Caso mense scolastiche «Stiamo ancora parlando dei nostri figli – proseguono – dei nostri e di altri 3.000 bambini che per oltre 200 giorni l’anno mangiano fuori casa e allora pensiamo proprio che l’argomento meriti molta attenzione e nessuna speculazione. Siamo stati noi – rivendicano – a scrivere e presentare ai consiglieri comunali il primo atto di indirizzo per le cucine in loco, a cercare sin dall’inizio il dialogo con l’amministrazione comunale e tutte le forze politiche presenti in consiglio comunale, a mantenere alta la guardia sul diritto dei nostri figli ad avere una refezione scolastica di qualità basando la nostra insistenza sul mantenimento delle cucine in loco dove presenti».
Guerra interna La rottura con il Comitato servizi educativi (Cosec) è netta: il Comitato commissari mense non ha gradito il modus operandi dei ‘colleghi’, che all’avvio del tavolo di confronto hanno abbandonato la sala rossa di palazzo Gazzoli nel pomeriggio di giovedì: «Noi vogliamo mantenere il dialogo con l’amministrazione comunale, perché la questione ancora non è conclusa, vogliamo ancora essere propositivi. Se a qualcuno questo da fastidio, non è un problema nostro». Aleggia di nuovo lo spettro di fibrillazioni politiche dietro alla battaglia, come già insinuato da alcuni membri del Pd in occasione del blitz in via Mazzini, anche se dal Cosec smentiscono.

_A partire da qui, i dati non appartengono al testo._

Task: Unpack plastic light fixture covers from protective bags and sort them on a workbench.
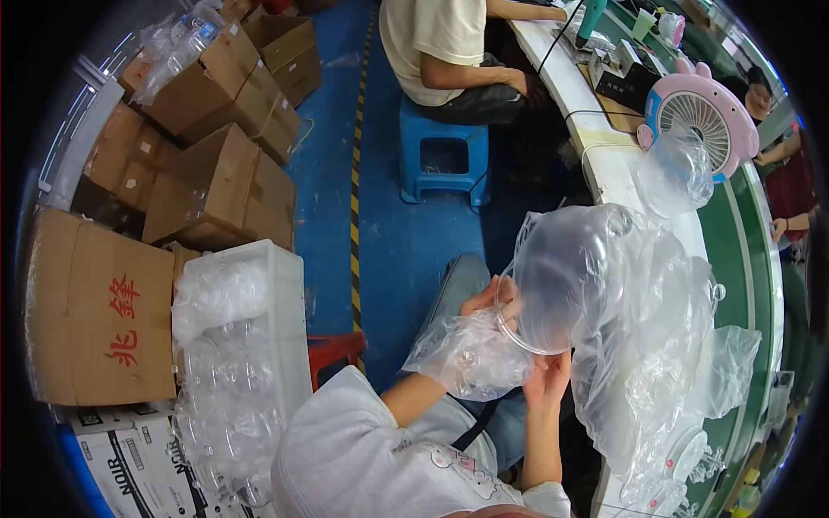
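A clear round plastic cover (563, 285) with a rolled rim is held up in front of me, tilted, beside the table edge. My left hand (485, 298) grips its left rim, the fingers partly seen through the clear plastic. A crumpled clear plastic bag (484, 356) hangs around my left wrist and forearm and hides part of that hand. At the lower rim, the fingers of my right hand (547, 380) are curled against the cover. Just to the right, a large heap of clear plastic bags (648, 345) covers the table edge, with clear plastic pieces among it.
A white bin (289, 302) of clear plastic parts stands at my left, by a red stool (337, 352) and several cardboard boxes (104, 311). Ahead, a person sits on a blue stool (445, 155). A pink fan (704, 116) stands on the white table beside a green conveyor belt (734, 259).
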Motion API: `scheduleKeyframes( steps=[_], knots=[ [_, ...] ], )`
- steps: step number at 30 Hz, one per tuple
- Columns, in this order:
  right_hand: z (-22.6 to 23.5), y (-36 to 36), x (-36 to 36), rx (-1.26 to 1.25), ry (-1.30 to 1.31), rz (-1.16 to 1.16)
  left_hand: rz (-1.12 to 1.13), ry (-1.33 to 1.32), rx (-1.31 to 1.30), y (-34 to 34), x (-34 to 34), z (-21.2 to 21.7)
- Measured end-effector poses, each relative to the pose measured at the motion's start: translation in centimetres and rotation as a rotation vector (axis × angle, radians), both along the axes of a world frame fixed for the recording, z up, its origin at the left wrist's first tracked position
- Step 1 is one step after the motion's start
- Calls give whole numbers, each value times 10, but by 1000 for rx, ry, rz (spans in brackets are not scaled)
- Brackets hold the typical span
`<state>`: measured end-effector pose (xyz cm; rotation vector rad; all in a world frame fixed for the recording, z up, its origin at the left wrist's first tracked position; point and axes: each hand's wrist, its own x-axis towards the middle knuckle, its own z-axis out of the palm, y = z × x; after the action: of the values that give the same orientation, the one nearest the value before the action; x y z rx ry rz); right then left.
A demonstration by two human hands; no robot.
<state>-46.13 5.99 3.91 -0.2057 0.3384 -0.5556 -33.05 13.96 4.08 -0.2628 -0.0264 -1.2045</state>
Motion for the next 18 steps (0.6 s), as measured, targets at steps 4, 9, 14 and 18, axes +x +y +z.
scheduleKeyframes(
  steps=[4,9,14,18],
  knots=[
    [-9,-12,-13,214,-98,124,44,-38,42,2,-2,-1],
    [-31,-26,-25,227,-167,259,157,-139,101,4,2,0],
    [-10,-33,-29,-46,100,156,176,-227,208,6,1,8],
    [7,-68,-65,-972,511,215,159,-359,395,17,1,25]
  ],
)
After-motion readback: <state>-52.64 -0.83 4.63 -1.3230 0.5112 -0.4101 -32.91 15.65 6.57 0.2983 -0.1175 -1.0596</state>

Patrizia Marinelli A sfogarsi nella lettera è la presidente del Comitato Patrizia Marinelli che si dice offesa per le accuse ricevute dai rappresentanti del Cosec per aver scelto di rimanere al tavolo: «Non ci sto io né tutti i componenti del Comitato ad essere offesi da chi, per poter apparire spara a zero ora su un argomento, ora su un altro, smentendo sé stesso su dichiarazioni fatte qualche giorno prima». Il riferimento è chiaro ma ma la Marinelli lo esplicita: «Nel corso della riunione con i capigruppo del consiglio comunale – tuona – vi siete dichiarati favorevoli ad un aumento delle rette per la refezione scolastica se utile al mantenimento del ‘cotto e mangiato’». Già, poi di fatto poco prima di lasciare i lavori avviati a palazzo Gazzoli hanno detto no anche all’incremento delle quote mensili»
Palazzo Spada L’accusa ai membri del Cosec muove anche sulla pista di «informazioni distorte». La Marinelli: «Una delle frasi più a effetto per convincere gli avventori a sottoscrivere la petizione era la paventata ipotesi di un raddoppio delle rette di fatto inesistente, non posso certo tacere sulla totale scorrettezza di chi cerca di cavalcare la cresta dell’onda sulla pelle dei nostri bimbi. Tra le altre cose – prosegue – hanno richiesto l’istituzione del tavolo paritetico, già attuato con il tavolo tecnico e dal quale lo stesso Cosec si è già sganciato. Noi del Comitato commissari mense siamo intenzionati ad andare avanti – concludono -, a proseguire il nostro lavoro perché un risultato lo abbiamo già ottenuto. Se l’assessore al bilancio per tre volte, in tre contesti diversi, ha dichiarato che le mense esistenti non verranno dismesse, per noi è già un successo. Da mamme siamo abituate ad agire per il bene dei nostri figli».